A 5-pound missile the size of a loaf of French bread is being quietly tested in the Mojave Desert north of Los Angeles as the military searches for more deadly and far more precise robotic weapons for modern warfare.War is a creative process that stimulates advances that were not anticipated before it breaks out. When you break down the combinations of warfare they basically fall into four groups--heavy and light infantry and heavy and light cavalry. Stalemates can occur when the machinery of warfare makes it impossible to effectively use all four. That is what happened between the Civil War and World War I. Towards the end of World War I tanks became an effective heavy cavalry alternative and planes became an effective light cavalry alternative. This is why warfare in World War II was dramatically different.
In the next month or so, researchers at the Naval Air Warfare Center at China Lake expect to test a 2-foot-long Spike missile that is about a "quarter of the size of the next smallest on the planet," said Steve Felix, the missile project's manager.Initially intended for use by ground troops against tanks, these small guided missiles have been reconfigured to launch from unmanned airplanes to destroy small vehicles. In the test, the missile will be fired from a remote-controlled helicopter and aimed at a moving pickup truck.The new missiles being developed here are minuscule compared with the older, 100-pound Hellfire missiles in use today in Central Asia. A Predator, which can carry two or three Hellfires, would be able to hold as many as a dozen Spikes, extending its capabilities.
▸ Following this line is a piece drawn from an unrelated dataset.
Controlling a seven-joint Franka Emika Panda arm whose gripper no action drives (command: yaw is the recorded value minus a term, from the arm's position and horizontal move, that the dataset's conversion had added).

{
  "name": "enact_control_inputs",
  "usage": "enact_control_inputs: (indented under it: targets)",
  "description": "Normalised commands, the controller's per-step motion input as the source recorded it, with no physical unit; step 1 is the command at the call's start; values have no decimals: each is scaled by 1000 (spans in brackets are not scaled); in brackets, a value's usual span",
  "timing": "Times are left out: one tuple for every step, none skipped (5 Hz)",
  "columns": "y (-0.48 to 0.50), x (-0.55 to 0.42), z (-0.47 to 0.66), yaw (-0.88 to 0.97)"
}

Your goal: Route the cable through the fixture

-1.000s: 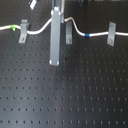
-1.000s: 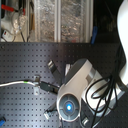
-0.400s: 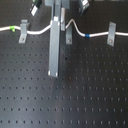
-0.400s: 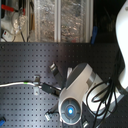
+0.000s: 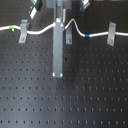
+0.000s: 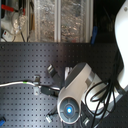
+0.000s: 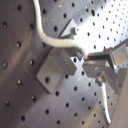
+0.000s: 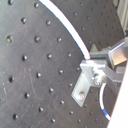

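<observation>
While a black perforated metal board (image 5: 64,100) fills the first exterior view, a long thin white cable (image 5: 42,31) runs across its far part, from a small green marker (image 5: 10,28) at the first exterior view's left, past a grey clip fixture (image 5: 23,31), rising in a hump (image 5: 74,21), then through a short blue band (image 5: 88,36) to another grey clip (image 5: 111,34). The broad grey gripper bar (image 5: 58,47) hangs upright over the cable's middle. In the first wrist view the gripper's metal fingers (image 7: 100,62) pinch the cable beside a grey block fixture (image 7: 57,70). Only the second exterior view shows the white robot arm (image 6: 77,87) and clear storage bins (image 6: 60,20), contents unclear. No writing is readable.
</observation>
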Motion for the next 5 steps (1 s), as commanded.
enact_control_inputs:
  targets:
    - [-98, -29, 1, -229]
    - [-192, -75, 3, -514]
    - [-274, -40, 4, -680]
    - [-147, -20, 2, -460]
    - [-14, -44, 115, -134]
If the test is successful, it will mark another milestone in the development of weapons for unmanned aircraft, a nascent field reminiscent of the early days of flight nearly a century ago when propeller-driven biplanes were jury-rigged with machine guns.
In recent months, the U.S. has used Predator robotic planes equipped with video cameras to carry out search-and-destroy missions against Al Qaeda hide-outs in Pakistan and Afghanistan. These attacks highlighted the rapidly changing face of warfare. But it was no big deal at China Lake, where weapons have been getting smaller, more precise and more powerful for a decade.
At the same time, experts say, smaller unmanned planes that could not carry weapons before could become deadly attack aircraft.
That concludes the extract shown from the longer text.